With civility being such an important part of workplace soft skills, why do so many people feel that American culture is uncivil? It’s not hard to be civil to the person next to you. Why are people not civil to each other while they are at work, shopping, driving or using the internet?

Civility Has Become a Major Problem in America

In a recent Weber and Shandwick poll, 69% believed that civility is a major problem in America today; this number is higher than in previous years. Why is incivility getting worse?

People experience incivility from day to day. For example, the Weber and Shandwick poll notes that 84% of people have experienced incivility, and most of these experiences occur while people are shopping, driving or using social media sites.

I have to agree that we have all experienced uncivil behavior while we are shopping or driving; people get upset for many different reasons when returning items, and they get especially upset when driving. Experiencing incivility in one form or the other is not uncommon.

The Expanded Use of Social Media 

The one factor that has changed over the years in relation to the Weber and Shandwick poll is social media. Social media and the sheer number of people that are on social media has matured since 2010.

In 2010, for example, there were around one billion people using social media. In 2018, that number grew to around two and a half billion.

Although social media allows people to connect like never before in human history, it is also a dumpster fire and can be used by con artists. Social media has many problems, does not encourage rational and civil behavior, and provides an easily accessible platform to people who espouse hate and extremist views.

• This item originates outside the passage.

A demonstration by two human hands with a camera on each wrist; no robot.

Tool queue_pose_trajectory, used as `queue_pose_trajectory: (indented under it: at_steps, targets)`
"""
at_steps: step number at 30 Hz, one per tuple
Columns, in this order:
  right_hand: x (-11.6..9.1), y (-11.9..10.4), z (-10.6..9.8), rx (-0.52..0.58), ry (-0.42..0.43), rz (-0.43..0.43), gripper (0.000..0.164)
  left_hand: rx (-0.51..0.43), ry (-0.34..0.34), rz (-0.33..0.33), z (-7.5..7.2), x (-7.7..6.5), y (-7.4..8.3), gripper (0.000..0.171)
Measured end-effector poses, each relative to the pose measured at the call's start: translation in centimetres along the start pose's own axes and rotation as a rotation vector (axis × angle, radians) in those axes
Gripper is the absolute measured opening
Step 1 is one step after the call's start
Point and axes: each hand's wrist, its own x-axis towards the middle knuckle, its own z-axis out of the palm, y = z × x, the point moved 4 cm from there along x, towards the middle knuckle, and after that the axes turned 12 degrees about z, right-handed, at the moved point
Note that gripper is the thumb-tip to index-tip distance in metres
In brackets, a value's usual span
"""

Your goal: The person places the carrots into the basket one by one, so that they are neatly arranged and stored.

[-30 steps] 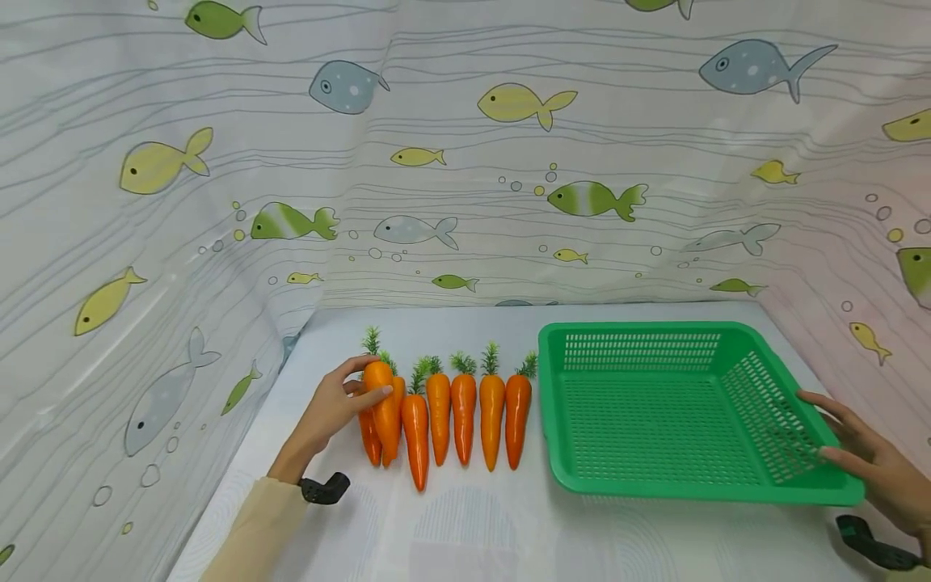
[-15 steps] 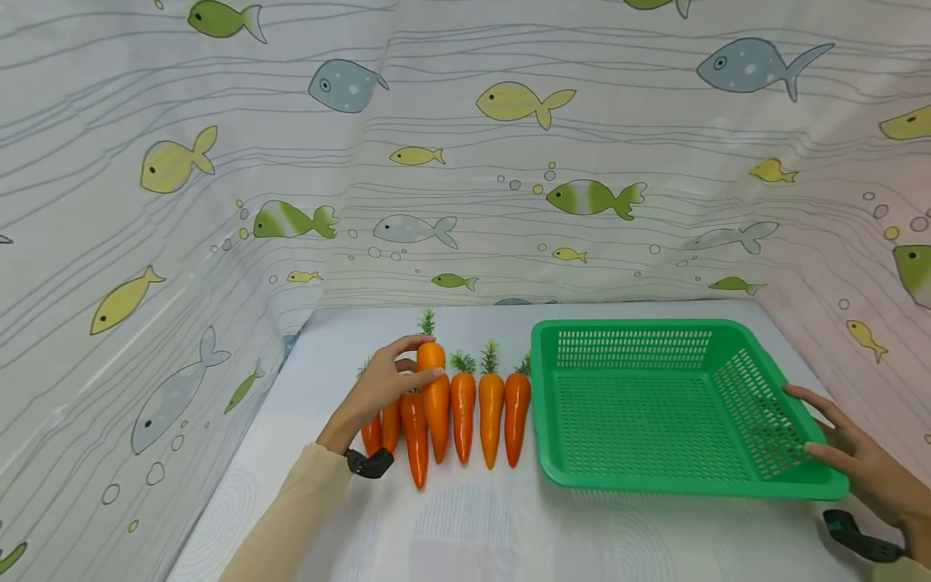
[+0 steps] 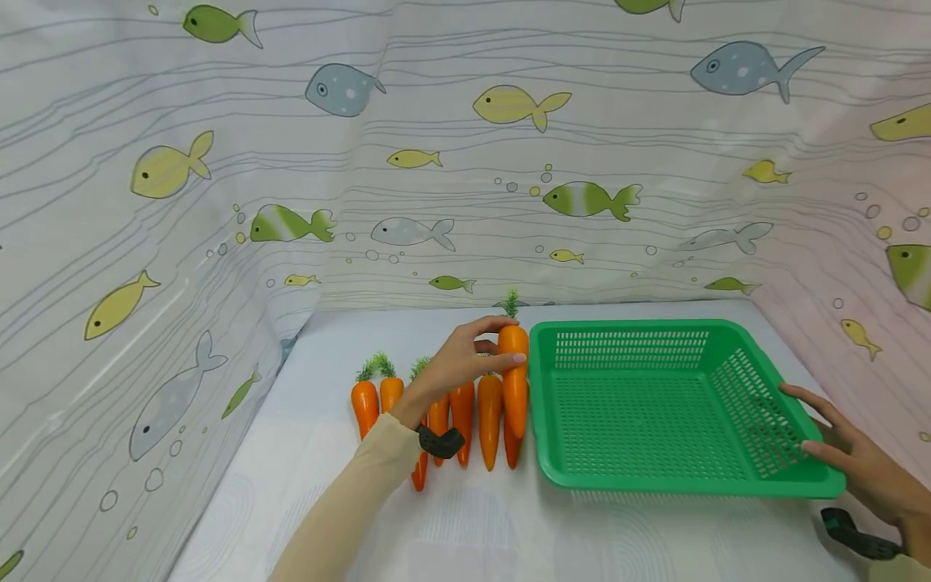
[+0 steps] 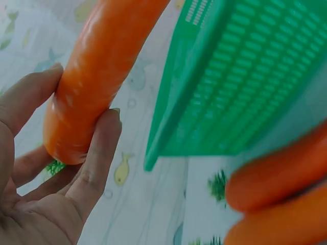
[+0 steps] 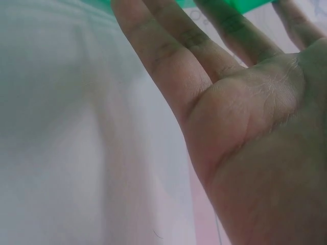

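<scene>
My left hand (image 3: 465,356) pinches an orange carrot with a green leafy top (image 3: 515,380) between thumb and fingers. It holds the carrot tilted, top up, at the left rim of the green basket (image 3: 655,485). In the left wrist view the carrot (image 4: 97,76) is raised beside the basket wall (image 4: 240,76). My right hand (image 3: 865,457) touches the basket's right rim, thumb and index fingertip on it; in the right wrist view its fingers (image 5: 168,56) reach fairly straight to the green edge. Beneath the left arm and hand lie several more carrots (image 3: 490,420), partly hidden.
The carrots lie side by side on the white table (image 3: 247,517), left of the basket; the leftmost is an orange-red carrot (image 3: 365,404). A curtain printed with fish (image 3: 436,81) stands behind and on both sides.
My left hand has carried the carrot rightward from the left end of the row to the basket's left rim. The basket and right hand shifted slightly left early on.
</scene>
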Motion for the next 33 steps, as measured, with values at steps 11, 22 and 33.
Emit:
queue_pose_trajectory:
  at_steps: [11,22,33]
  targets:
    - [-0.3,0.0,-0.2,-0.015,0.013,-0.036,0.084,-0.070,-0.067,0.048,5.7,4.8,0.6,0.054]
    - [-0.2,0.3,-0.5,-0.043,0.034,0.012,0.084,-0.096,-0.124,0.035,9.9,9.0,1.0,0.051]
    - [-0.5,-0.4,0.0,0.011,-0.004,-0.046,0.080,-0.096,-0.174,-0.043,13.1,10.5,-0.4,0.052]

Politics: Another Area of Incivility

Another place where the perception of incivility is rampant is in politics. Many people feel that incivility in U.S. politics has increased over the last few years.

One unfortunate reality is that the partisan divide has increased since the Clinton administration. From an analysis of Gallup polls, the partisan gap — the difference between the percentage of Republicans versus the percentage of Democrats who support the president — has increased.

From January 2018 to January 2019, for example, there was a 79-point gap for President Trump. This might seem huge, but Obama had a 77-point gap in January 2016 to January 2017 and G.W. Bush had a 76-point gap from January 2004 to January 2005.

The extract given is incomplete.